How to complete this task: Each entry should be copied as it stands, leaving the pictures behind.

[Stored dataset items]
┌──
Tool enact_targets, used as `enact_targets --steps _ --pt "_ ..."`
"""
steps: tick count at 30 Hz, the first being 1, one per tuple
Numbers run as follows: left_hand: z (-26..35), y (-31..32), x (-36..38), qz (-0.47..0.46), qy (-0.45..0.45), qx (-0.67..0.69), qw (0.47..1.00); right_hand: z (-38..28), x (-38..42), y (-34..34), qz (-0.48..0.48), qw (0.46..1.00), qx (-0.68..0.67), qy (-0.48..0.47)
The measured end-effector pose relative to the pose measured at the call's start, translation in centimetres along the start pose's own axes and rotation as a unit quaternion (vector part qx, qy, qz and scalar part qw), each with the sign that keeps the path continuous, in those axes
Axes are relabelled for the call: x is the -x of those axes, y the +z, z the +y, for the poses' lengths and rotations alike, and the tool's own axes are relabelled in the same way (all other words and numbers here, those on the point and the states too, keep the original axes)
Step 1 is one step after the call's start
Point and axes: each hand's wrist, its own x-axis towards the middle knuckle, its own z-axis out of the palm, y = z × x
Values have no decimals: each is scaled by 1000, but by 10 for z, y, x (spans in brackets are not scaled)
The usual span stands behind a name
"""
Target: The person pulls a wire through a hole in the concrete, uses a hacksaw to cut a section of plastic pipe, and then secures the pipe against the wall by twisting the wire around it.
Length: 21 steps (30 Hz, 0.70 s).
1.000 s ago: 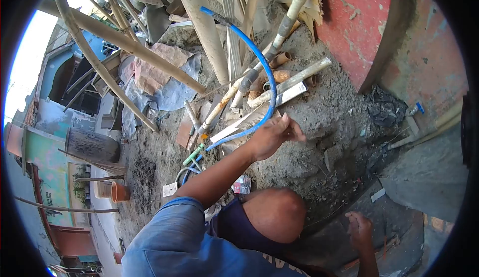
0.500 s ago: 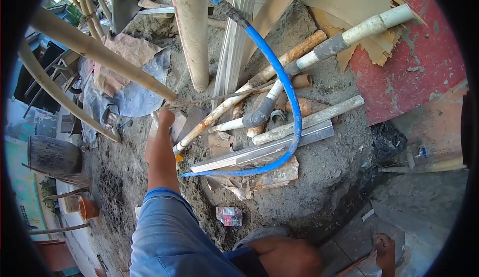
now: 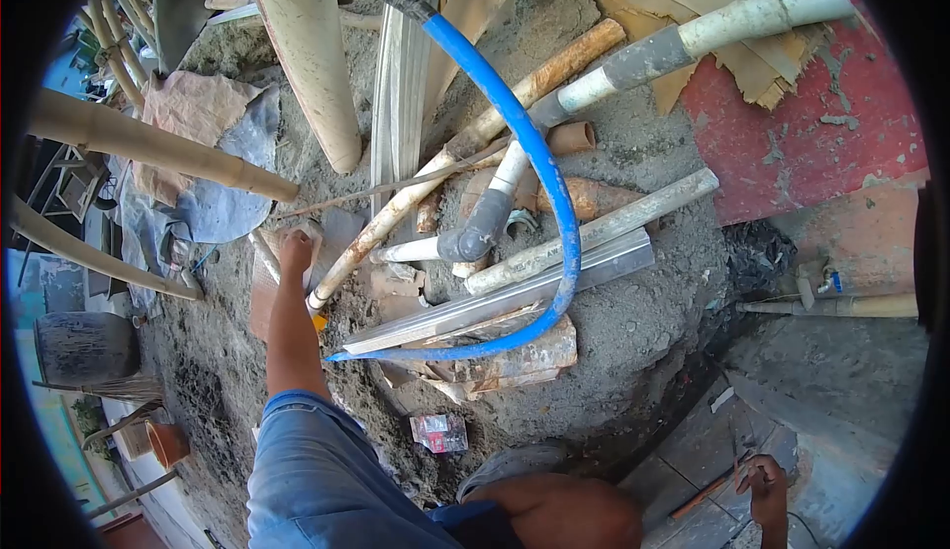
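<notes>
My left hand (image 3: 296,250), at the end of a blue sleeve (image 3: 307,450), reaches over the rubble with its fingers curled. It is above a flat brownish piece (image 3: 261,307), beside a short white pipe (image 3: 264,255); what the fingers hold, if anything, is hidden. A thin rusty rod (image 3: 341,198) ends just beyond the hand. To its right lies a long dirty pipe (image 3: 401,208). My right hand (image 3: 764,482) is low at the right with fingers bent, near a thin orange-brown strip (image 3: 703,493). I cannot make out what is in it.
A blue hose (image 3: 554,168) curves over jointed pipes (image 3: 475,228) and a metal channel (image 3: 396,329). Bamboo poles (image 3: 163,138) slant in from the left. A red sheet (image 3: 792,124) lies at the right, a small printed packet (image 3: 439,433) on the soil, and a dark tub (image 3: 87,346) at the left.
The view has shifted, so most things sit further left. My left hand has drawn slightly back from the rod's end. My right hand has come further into view, fingers bent.
</notes>
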Motion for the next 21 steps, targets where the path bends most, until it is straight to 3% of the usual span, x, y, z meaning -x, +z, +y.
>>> enact_targets --steps 2,5,8,14,16,18,20,21 --pt "-14 10 1 -12 49 -13 999 9 1 3 15 1000 -17 -2" --pt "0 4 16 1 -46 21 999 27 5 11 35 997 -62 -4" --pt "27 -8 28 -10 -80 30 996 39 5 14 34 995 -81 41" --pt "27 -3 28 -38 -56 -11 998 33 10 7 46 994 -90 33" --pt "32 -12 39 28 -25 -32 999 35 12 4 50 994 -91 25" --pt "35 -39 53 11 -22 -11 1000 41 16 -2 54 994 -96 13" --pt "51 -76 81 -6 -23 68 997 47 21 -15 26 999 31 -21" --pt "66 -103 103 -4 -65 69 996 43 23 -16 42 997 70 -1"
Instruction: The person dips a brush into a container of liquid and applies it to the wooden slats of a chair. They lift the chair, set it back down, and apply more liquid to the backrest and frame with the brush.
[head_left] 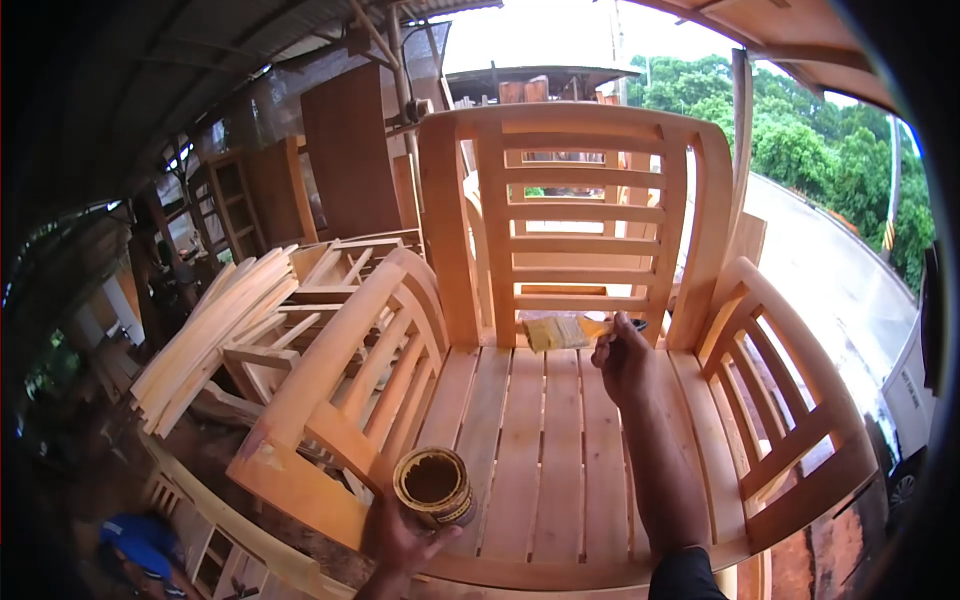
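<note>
A slatted wooden chair (560,420) with a tall back and two curved arms fills the middle of the view. My right hand (625,358) is closed round the handle of a paint brush (558,333), whose wide, yellowish bristles point left in front of the lower backrest, above the seat. Low on the left side of the seat, my left hand (405,535) holds a round open tin (434,486) with dark brown contents and a stained rim.
Stacked pale wood strips (225,330) and unfinished frames stand left of the chair. A person in blue (145,545) bends down at the lower left. Wooden panels (350,150) lean behind. A wet road (830,250) and trees show at the right.
</note>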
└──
Your response:
Tool enact_targets, used as `enact_targets --steps _ --pt "_ ..."`
"""
steps: tick count at 30 Hz, the first being 1, one per tuple
Numbers run as follows: left_hand: z (-26..35), y (-31..32), x (-36..38), qz (-0.47..0.46), qy (-0.45..0.45), qx (-0.67..0.69), qw (0.47..1.00); right_hand: z (-38..28), x (-38..42), y (-34..34), qz (-0.48..0.48), qw (0.46..1.00), qx (-0.68..0.67), qy (-0.48..0.47)
The measured end-effector pose relative to the pose measured at the call's start, translation in centimetres along the start pose's own axes and rotation as a unit quaternion (vector part qx, qy, qz and scalar part qw), each with the sign that keeps the path continuous, in those axes
Axes are relabelled for the call: x is the -x of those axes, y the +z, z the +y, for the poses' lengths and rotations alike, and the tool's own axes are relabelled in the same way (all other words and numbers here, those on the point and the states too, keep the original axes)
Step 1 is one step after the call's start
Point and axes: each hand's wrist, its own x-axis towards the middle knuckle, its own z-axis out of the palm, y = z × x
Values have no decimals: each is scaled by 1000, but by 10 for z, y, x (spans in brackets are not scaled)
The usual span stands behind a name
"""
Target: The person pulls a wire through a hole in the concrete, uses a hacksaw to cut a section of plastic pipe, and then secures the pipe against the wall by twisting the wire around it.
Length: 21 steps (30 Hz, 0.70 s).
1.000 s ago: 
0.500 s ago: 
now: 
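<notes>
My left hand (image 3: 296,250), at the end of a blue sleeve (image 3: 307,450), reaches over the rubble with its fingers curled. It is above a flat brownish piece (image 3: 261,307), beside a short white pipe (image 3: 264,255); what the fingers hold, if anything, is hidden. A thin rusty rod (image 3: 341,198) ends just beyond the hand. To its right lies a long dirty pipe (image 3: 401,208). My right hand (image 3: 764,482) is low at the right with fingers bent, near a thin orange-brown strip (image 3: 703,493). I cannot make out what is in it.
A blue hose (image 3: 554,168) curves over jointed pipes (image 3: 475,228) and a metal channel (image 3: 396,329). Bamboo poles (image 3: 163,138) slant in from the left. A red sheet (image 3: 792,124) lies at the right, a small printed packet (image 3: 439,433) on the soil, and a dark tub (image 3: 87,346) at the left.
The view has shifted, so most things sit further left. My left hand has drawn slightly back from the rod's end. My right hand has come further into view, fingers bent.
</notes>
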Motion for the next 21 steps, targets where the path bends most, until it is straight to 3% of the usual span, x, y, z meaning -x, +z, +y.
>>> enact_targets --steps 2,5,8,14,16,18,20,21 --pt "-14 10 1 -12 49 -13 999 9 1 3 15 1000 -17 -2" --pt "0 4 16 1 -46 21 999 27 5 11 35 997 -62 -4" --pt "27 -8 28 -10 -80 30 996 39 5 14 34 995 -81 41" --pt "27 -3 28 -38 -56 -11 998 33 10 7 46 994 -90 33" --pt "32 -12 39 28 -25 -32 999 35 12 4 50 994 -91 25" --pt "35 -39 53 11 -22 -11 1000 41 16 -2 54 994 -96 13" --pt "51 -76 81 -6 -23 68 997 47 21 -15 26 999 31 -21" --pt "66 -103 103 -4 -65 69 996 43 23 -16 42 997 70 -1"
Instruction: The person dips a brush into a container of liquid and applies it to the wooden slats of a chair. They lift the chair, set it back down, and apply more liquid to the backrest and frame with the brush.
[head_left] 
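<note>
A slatted wooden chair (560,420) with a tall back and two curved arms fills the middle of the view. My right hand (625,358) is closed round the handle of a paint brush (558,333), whose wide, yellowish bristles point left in front of the lower backrest, above the seat. Low on the left side of the seat, my left hand (405,535) holds a round open tin (434,486) with dark brown contents and a stained rim.
Stacked pale wood strips (225,330) and unfinished frames stand left of the chair. A person in blue (145,545) bends down at the lower left. Wooden panels (350,150) lean behind. A wet road (830,250) and trees show at the right.
</note>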

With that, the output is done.